One version says that zebras are striped for camouflage. Black and white stripes divide the silhouette of the animal into parts, and the eye of a predator does not perceive it as a whole. In addition, it is easier for a striped animal to hide in the grass. In 2015, scientists discovered another reason – the skin of zebras in the sun heats up less than the skin of other ungulates in the same climate. Dark-colored and light-colored stripes are heated differently, and air convection is obtained – a kind of natural air conditioner.
The second version claims that blood-sucking insects land worse on dark stripes. Scientists have found confirmation of this version. Flies do not respond well to bright, contrasting stripes. Obviously, fewer flies land on zebras: they are less susceptible to various parasitic diseases, the pathogens of which are carried by blood-sucking insects.

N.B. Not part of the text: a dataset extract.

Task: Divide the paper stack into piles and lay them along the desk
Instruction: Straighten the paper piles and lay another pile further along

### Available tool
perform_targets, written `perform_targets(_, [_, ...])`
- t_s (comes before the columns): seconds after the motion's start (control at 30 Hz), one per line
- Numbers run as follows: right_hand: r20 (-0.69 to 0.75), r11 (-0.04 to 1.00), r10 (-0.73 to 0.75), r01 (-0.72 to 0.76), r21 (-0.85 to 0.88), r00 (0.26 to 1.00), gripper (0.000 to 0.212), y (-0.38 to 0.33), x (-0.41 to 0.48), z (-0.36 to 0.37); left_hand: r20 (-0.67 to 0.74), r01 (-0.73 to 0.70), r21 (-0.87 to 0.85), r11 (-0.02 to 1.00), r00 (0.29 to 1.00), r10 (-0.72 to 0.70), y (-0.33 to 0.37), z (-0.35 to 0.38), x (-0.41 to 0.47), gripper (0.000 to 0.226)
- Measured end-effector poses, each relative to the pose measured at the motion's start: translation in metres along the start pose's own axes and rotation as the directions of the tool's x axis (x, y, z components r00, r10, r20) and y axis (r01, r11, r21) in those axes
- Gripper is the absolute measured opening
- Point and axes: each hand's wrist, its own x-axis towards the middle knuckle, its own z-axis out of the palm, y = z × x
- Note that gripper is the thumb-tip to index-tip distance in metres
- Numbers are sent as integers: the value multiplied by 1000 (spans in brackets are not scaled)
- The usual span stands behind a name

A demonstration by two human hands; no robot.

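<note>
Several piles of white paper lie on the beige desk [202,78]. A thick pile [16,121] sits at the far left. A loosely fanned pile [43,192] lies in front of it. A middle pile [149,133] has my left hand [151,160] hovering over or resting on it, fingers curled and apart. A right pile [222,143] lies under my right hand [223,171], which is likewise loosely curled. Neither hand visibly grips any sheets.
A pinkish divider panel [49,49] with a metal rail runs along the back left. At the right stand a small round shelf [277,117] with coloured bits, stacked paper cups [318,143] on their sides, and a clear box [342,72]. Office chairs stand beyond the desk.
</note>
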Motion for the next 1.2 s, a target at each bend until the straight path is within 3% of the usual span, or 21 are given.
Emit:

But how did zebra stripes appear? It is believed that striped individuals first appeared in the course of mutation or the work of hidden genes. Elements of striping are found in both domestic and wild horses, as well as donkeys. But their stripes are not as contrasting as those of zebras. The striping and contrast of the stripes increased from generation to generation, because the striped individuals turned out to be more viable. This turned out to be an evolutionarily advantageous adaptive trait for the population.
As Professor Markus Claussen from Lund University in Sweden points out:
“Zebras are a great example of how evolution can create unique and adaptive traits.”
Thus, zebras are striped not only because of camouflage or protection from insects, but also because of an evolutionary process that has made this trait advantageous for survival.
Each animal species has its own unique characteristics, and zebras, thanks to their striped coloration, boast their uniqueness and adaptability.